For federally funded non-freeway streets with traffic speeds below 50 mph, only "design loading structural capacity" (how much weight a bridge can bear) and "design speed" (how fast traffic is expected to be able to move safely) are now tightly regulated. The change, which came after a months-long review and comment period, was effective immediately.

Among other things, this will make it much easier and cheaper for cities to stripe safer, narrower auto lanes and add protected bike lanes on projects that use federal money.

In an email last fall, Bill Schultheiss, principal engineer at Toole Design Group, recalled a run-in he had with the 13 Controlling Criteria on Massachusetts Avenue in Boston:

I had to prove bike lanes increased safety over a 12 foot or a 16 foot shared lane (the alternatives) because I proposed a 5 foot bike lane with 10.5 foot lane.
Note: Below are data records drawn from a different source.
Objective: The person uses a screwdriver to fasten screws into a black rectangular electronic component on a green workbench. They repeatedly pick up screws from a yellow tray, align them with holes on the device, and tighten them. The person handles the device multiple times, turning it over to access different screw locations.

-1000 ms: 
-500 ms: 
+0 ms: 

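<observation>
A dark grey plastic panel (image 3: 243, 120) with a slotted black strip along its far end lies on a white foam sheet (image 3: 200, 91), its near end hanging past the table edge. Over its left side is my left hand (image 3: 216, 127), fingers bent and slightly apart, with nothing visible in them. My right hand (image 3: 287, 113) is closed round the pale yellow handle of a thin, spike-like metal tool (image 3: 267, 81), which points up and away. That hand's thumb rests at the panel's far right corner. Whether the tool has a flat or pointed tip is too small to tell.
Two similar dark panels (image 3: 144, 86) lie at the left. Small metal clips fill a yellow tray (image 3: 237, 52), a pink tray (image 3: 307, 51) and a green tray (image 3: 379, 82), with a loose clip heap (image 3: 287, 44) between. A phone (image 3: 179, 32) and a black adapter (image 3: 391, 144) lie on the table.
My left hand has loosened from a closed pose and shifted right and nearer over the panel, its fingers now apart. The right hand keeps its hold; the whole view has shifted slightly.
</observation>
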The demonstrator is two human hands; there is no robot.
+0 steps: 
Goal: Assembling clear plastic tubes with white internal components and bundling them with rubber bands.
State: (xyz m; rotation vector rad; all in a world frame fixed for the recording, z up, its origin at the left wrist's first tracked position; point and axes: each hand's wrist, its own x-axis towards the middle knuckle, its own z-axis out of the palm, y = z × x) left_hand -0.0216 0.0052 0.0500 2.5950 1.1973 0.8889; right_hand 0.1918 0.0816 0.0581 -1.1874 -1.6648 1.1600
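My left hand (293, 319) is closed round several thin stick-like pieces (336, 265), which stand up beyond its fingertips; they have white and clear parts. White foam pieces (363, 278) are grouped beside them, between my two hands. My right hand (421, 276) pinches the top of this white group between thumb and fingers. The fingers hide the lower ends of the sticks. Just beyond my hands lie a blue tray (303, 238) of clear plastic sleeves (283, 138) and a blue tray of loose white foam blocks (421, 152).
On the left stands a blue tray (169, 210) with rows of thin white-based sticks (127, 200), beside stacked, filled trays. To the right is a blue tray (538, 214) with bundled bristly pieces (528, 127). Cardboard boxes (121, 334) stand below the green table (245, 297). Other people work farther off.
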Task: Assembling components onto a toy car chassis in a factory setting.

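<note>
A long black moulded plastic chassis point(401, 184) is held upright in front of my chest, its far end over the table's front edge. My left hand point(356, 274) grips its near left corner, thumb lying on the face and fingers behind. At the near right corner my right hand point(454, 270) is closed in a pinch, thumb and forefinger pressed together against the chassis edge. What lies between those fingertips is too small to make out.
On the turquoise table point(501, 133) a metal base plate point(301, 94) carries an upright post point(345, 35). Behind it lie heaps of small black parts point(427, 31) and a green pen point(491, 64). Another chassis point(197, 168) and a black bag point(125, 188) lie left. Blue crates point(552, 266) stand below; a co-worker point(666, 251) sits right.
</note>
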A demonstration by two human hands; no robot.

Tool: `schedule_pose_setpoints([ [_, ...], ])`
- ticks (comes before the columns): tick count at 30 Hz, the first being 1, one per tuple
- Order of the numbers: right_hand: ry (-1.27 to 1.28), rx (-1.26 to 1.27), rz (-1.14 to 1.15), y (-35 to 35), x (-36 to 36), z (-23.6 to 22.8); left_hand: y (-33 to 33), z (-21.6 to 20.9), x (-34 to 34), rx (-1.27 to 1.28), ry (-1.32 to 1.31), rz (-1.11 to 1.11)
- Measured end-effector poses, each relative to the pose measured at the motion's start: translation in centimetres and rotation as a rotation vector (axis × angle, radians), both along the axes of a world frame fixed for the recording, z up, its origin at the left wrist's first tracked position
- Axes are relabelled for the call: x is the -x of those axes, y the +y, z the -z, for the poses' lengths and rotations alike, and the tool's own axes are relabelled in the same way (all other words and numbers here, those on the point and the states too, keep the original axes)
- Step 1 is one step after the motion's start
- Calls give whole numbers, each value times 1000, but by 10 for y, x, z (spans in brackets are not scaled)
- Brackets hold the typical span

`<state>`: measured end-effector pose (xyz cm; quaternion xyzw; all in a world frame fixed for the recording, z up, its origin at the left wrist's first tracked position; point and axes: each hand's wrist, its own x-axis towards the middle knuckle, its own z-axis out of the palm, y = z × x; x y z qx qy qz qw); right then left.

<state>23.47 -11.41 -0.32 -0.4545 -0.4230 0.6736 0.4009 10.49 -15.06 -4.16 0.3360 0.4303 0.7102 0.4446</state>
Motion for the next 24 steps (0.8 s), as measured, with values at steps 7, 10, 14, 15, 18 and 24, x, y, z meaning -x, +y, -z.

I had to demonstrate that it would cost millions to purchase private property to widen the road, the wider lane wouldn’t improve safety for bikes, and the bike lane with narrowed lane was the best option. This project was an FHWA funded project, thus it had to meet the standard lane width criteria (which at the time was 12 feet on an arterial). The design exception report was 44 pages long and probably cost close to $10,000 to produce.  It took well over four months to move through the process, which delayed the final paving of the project somewhat. To the credit of MassDOT and the City of Boston, they were willing to do this.  In most other places, people don’t bother.

On Thursday, Jessica Roberts of Alta Planning + Design was among the first bike professionals to summarize the importance of the new rules:

Huge big deal: controlling criteria for NHS projects reduced from 13 to 10; only 2 for non-freeway roads. https://t.co/X8HNGPIgXX

— Jessica Roberts (@jessicaroberts) May 5, 2016

This rule won't affect every project, and many state transportation departments have their own similar rules that will remain in place. But this new flexibilty from the federal government will give states a reason to chip away at standards that were based on out-of-date science.

And it'll spread the word that this is one of those times when — even in America — bigger isn't better.